Cao submitted a request through a small local bank two days before the end of the first round. Motoza got his loan a few days after the program reopened on April 27.

The PPP, which still has more than $ 130 billion, is a key part of the government’s coronavirus relief plan. He is credited with supporting the job market when millions of workers have been made redundant. Data released by the SBA on July 6 shows that as of June 30, 85% of P3 loans were below $ 150,000.

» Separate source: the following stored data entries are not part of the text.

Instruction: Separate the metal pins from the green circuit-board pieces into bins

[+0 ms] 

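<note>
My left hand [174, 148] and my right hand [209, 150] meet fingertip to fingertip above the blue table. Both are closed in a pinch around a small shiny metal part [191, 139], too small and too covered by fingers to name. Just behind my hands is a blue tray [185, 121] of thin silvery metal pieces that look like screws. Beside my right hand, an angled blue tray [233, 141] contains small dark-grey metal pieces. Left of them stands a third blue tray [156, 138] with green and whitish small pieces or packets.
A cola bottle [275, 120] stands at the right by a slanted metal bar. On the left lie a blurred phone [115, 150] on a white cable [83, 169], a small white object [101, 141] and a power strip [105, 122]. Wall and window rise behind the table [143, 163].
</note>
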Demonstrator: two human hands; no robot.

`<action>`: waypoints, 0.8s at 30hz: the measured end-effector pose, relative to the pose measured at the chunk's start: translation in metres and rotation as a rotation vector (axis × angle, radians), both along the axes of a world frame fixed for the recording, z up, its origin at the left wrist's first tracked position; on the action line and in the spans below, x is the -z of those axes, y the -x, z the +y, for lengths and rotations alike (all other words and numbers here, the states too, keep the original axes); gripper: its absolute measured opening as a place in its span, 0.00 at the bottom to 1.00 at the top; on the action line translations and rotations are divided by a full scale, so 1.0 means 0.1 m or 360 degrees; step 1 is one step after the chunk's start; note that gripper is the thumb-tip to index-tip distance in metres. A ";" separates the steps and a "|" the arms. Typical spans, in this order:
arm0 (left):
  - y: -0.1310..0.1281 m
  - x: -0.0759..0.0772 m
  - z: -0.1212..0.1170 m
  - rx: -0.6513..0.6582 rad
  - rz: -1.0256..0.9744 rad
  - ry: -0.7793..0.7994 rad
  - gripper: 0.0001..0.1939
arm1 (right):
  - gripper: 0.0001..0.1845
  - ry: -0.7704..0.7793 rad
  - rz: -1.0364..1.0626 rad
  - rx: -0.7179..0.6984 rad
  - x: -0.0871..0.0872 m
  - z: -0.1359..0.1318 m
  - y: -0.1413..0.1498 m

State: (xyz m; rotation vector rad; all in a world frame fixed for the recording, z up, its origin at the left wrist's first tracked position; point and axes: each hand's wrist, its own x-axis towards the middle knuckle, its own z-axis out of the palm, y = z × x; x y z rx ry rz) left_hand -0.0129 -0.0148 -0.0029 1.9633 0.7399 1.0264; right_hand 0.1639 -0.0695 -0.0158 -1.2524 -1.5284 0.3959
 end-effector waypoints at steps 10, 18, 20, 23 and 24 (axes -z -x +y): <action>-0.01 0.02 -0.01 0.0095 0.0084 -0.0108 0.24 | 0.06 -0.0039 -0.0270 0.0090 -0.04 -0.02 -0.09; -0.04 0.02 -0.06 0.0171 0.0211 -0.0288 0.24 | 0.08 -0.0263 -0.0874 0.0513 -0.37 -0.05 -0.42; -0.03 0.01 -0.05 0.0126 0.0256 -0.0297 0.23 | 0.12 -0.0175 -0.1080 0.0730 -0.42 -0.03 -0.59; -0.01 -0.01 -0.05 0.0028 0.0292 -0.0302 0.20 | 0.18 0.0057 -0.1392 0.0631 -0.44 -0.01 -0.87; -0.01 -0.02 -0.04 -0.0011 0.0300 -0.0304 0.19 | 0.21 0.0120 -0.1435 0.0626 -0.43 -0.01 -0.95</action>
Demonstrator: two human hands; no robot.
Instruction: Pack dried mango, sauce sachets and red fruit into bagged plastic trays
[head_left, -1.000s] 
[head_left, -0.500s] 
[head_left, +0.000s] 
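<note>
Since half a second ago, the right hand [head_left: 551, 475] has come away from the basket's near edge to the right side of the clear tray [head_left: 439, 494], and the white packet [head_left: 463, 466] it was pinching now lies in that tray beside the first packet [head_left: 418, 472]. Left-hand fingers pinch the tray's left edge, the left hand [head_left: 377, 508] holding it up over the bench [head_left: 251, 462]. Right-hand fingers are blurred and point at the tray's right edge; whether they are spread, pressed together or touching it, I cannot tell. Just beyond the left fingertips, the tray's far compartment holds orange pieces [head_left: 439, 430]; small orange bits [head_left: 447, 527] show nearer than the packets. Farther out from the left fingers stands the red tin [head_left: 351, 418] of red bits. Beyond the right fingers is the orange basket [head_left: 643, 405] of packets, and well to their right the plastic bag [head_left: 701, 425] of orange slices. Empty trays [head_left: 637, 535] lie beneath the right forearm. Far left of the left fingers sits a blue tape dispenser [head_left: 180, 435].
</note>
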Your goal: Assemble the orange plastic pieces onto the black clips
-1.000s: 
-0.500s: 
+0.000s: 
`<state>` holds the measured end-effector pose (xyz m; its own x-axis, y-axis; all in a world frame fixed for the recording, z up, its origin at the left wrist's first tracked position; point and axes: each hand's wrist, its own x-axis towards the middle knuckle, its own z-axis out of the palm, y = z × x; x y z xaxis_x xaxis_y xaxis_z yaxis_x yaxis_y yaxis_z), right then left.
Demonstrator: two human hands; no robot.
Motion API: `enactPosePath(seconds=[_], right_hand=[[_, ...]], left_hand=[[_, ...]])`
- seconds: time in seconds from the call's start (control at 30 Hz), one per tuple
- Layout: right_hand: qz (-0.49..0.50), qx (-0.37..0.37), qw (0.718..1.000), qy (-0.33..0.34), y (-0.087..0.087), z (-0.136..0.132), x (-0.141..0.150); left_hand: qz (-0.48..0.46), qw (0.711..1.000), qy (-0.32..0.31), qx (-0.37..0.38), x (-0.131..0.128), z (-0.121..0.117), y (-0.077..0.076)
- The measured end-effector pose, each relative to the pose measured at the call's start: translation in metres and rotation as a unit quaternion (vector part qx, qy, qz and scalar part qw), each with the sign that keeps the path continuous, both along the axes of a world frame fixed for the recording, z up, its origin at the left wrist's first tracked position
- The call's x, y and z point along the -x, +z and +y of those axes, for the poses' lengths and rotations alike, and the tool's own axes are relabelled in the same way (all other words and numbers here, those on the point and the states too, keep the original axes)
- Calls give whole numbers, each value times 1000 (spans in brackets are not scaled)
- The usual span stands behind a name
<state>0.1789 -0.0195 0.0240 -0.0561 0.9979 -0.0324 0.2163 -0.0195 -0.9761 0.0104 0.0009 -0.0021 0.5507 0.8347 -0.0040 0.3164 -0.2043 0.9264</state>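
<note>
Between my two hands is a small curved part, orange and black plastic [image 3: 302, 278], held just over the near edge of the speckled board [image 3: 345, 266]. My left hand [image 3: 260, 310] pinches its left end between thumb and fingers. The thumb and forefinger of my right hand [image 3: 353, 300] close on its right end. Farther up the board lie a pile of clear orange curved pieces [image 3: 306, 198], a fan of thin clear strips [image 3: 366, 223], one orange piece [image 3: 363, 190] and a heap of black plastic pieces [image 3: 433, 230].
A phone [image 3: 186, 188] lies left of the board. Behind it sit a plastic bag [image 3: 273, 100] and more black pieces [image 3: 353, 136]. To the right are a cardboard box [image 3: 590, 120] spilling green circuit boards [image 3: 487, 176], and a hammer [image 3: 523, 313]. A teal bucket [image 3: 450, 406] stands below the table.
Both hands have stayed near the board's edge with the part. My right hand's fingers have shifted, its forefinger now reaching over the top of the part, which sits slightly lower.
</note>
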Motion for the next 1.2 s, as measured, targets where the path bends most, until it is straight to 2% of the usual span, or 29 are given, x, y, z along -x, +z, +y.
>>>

Yet PA analysis shows that initially some of the country’s largest banks were quick to approve loans for larger clients before increasing their volume of smaller loans. In the first week, 27% of the 4,231 loans made by JPMorgan Chase exceeded $ 1 million. Chase, the country’s largest bank and largest PPP lender until June 30, processed 243,427 loans in the second round of funding; only half a percent were $ 1 million or more.

Among other large banks, nearly 18% of the 1,185 loans TD Bank made in the first week were over $ 1 million, as did 13% of Truist’s 7,143 loans. PNC made only 675 loans in the first week, but 40% exceeded $ 1 million.

At Chase, each of the four divisions handled their clients’ loans separately, spokesperson Patricia Wexler said. This included its commercial banking division; among its clients are small and medium-sized enterprises.

“There was no prioritization of one profession over another. Each company processed applications generally sequentially in the order in which clients applied, ”said Wexler.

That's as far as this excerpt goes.